[Libguestfs] [PATCH libnbd 0/5] generator: Add attribute((nonnull)) annotations

Tue Sep 27 18:59:27 UTC 2022

On Tue, Sep 27, 2022 at 06:24:17PM +0200, Laszlo Ersek wrote:
> On 09/27/22 16:46, Richard W.M. Jones wrote:
> > This patch series adds nonnull annotations for parameters which should
> > be non-NULL.
> > 
> > There was much discussion on IRC about whether this is a good idea,
> > pointing in particular to the bug below which is still present in
> > modern GCC.  It's better to have these discussions on list so they're
> > archived.
> > 
> > https://bugzilla.redhat.com/show_bug.cgi?id=1041336
> > 
> > There's a possible follow-up patch which *removes* all the pointer ==
> > NULL tests added in the final patch, again something for discussion.
> > See my view on this topic here (and Eric's follow up):
> > https://listman.redhat.com/archives/libguestfs/2022-September/029966.html
> 
> I think it boils down to the permitted multiplicity of a paramater:
> 
> - exactly 1 (mandatory parameter)
> - 0 or 1 (optional parameter)
> - 1 or more (mandatory (non-empty) list)

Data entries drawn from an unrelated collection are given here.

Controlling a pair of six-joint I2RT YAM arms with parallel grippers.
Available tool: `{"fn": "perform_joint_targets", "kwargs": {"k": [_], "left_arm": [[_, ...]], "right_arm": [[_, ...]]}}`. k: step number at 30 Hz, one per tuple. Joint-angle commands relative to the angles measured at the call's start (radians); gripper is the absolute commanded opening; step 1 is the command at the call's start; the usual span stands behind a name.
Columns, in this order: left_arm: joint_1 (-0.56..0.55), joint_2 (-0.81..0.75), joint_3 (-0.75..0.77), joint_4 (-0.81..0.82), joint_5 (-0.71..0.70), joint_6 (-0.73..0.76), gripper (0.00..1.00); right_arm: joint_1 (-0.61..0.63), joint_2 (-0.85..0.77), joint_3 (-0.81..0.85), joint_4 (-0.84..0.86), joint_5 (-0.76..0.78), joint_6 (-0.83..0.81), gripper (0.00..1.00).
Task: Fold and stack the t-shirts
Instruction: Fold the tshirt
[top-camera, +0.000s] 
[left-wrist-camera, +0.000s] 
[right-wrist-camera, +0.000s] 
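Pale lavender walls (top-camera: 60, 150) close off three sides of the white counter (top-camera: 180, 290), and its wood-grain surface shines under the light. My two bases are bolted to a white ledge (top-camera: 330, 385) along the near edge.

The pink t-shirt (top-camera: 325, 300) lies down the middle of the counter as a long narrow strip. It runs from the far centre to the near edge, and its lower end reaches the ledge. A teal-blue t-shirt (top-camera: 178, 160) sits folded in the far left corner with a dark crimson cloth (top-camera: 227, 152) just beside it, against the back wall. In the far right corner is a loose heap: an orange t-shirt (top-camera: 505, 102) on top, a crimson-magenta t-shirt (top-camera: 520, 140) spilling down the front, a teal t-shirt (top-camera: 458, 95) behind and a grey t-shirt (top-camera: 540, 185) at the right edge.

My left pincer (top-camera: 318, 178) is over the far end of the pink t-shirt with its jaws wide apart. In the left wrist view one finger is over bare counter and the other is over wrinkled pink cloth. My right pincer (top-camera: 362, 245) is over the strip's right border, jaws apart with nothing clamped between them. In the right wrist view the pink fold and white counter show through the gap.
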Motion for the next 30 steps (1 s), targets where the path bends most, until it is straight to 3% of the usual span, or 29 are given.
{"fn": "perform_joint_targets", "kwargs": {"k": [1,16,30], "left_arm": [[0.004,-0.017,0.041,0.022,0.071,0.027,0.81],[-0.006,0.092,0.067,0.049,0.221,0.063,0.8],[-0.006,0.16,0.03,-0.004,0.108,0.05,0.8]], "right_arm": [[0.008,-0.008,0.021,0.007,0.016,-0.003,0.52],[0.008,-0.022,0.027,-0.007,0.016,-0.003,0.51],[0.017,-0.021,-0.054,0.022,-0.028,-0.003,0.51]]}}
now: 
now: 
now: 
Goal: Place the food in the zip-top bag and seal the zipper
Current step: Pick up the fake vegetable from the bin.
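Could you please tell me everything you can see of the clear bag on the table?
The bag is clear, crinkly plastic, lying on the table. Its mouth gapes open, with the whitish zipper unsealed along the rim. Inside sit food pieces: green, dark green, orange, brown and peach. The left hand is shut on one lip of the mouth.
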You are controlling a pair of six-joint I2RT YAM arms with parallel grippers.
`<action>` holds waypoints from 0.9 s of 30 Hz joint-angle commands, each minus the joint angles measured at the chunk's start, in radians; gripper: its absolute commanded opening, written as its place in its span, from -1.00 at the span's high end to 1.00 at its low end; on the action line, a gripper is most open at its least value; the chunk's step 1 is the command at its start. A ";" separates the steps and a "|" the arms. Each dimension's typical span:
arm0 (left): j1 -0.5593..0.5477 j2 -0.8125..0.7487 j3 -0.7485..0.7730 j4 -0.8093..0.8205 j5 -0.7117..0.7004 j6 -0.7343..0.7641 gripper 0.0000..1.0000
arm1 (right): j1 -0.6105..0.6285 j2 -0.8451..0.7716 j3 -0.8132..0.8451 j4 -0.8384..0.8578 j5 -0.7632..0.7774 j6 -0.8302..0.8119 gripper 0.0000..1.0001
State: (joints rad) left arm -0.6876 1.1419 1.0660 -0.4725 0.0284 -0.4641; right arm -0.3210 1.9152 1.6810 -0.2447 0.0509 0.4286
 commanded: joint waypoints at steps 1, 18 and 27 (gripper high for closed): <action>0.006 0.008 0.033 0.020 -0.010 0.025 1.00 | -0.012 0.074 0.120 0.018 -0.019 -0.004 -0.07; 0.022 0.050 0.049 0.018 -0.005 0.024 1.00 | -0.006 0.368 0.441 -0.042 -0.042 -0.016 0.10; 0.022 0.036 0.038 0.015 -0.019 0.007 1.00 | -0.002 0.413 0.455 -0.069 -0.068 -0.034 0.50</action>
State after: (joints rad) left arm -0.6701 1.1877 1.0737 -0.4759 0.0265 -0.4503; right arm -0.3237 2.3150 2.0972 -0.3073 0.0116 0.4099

argv[] for nbd_connect_command

> - 0 or more (optional list)

queries[] for nbd_opt_list_meta_context_queries (in my v3 series)

> 
> First I think we should figure out what parameter has what multiplicity.
> 
> Then, it should be documented for the end user (this can be generated,
> but either way, the documentation should be clear about the decisions).

Yes, we need to document whether NULL triggers undefined behavior,
regardless of how we then decide to further deal with it (either
adding attributes to the .h, adding in explicit NULL checks, or
letting the code segv are all okay if we have first documented that
NULL gives unspecified results).

> 
> Considering "optional list" in particular, I see no semantic difference
> between vec==NULL and vec[0]==NULL. If an optional list is expected,
> both should be tolerated; if a mandatory (non-empty) list is expected,
> both are invalid.
> 
> Once we decided / documented what parameters were valid, I think the
> most practical way to enfoce mandatory parameters (in case they are
> taken by address) and mandatory (non-empty) lists would be with assert().

Your argument of multiplicity is interesting.  Extrapolating it a bit
more, I think you are arguing that in Python,

h.connect_command([]) - error, since list must be non-empty
h.connect_command(None) - error should be same as [], rather than
complaining that 'None' is not a list type

h.opt_list_meta_context_queries([], func) - success, since empty list
makes sense
h.opt_list_meta_context_queries(None, func) - same effect (whereas in
my v3 patches, it complains that 'None' is not a list type)

> 
> (We should also make sure that NDEBUG is never defined -- some parts of
> libnbd and nbdkit already "#undef NDEBUG"; I'd go farther and just
> forbid building libnbd and nbdkit without assertions. Assertions cost a
> few CPU cycles, and I don't expect nbdkit to be CPU-bound ever.
> Assertions are worth the CPU costs.)

We undef it during unit tests, but I don't know if we have been brave
enough to declare that we mandate that assertions remain live in the
library itself.

> 
> assert() is good because:
> 
> - it crashes (and yes, once we document the expectations, crashing a
> program from a library is fine),
> 
> - static analyzers such as coverity understand it (to my knowledge),
> 
> - gcc will not remove it (in the absence of NDEBUG, but for that, see
> above).

Agree with all of those points.

> 
> I think the nonnull attribute is not worth it. It might catch statically
> provable NULL arguments, but cannot catch such that are not statically
> provable. By weakening the function's internall NULL checks, it
> introduces new problems for those statically-not-provable-but-still-NULL
> code paths.
> 
> In fact, assert() *in combination* with attribute nonnull would be the
> best: issue warnings at build time in case the NULL arg is statically
> provable, use assert() to catch anything that might slip through
> dynamically. Unfortunately, attribute nonnull may not live up to the
> build-time-warning expectation (dependent on the gcc version), but it
> *does* eviscerate assert() -- if I understand correctly. So attribute
> nonnull does more harm than good, apparently.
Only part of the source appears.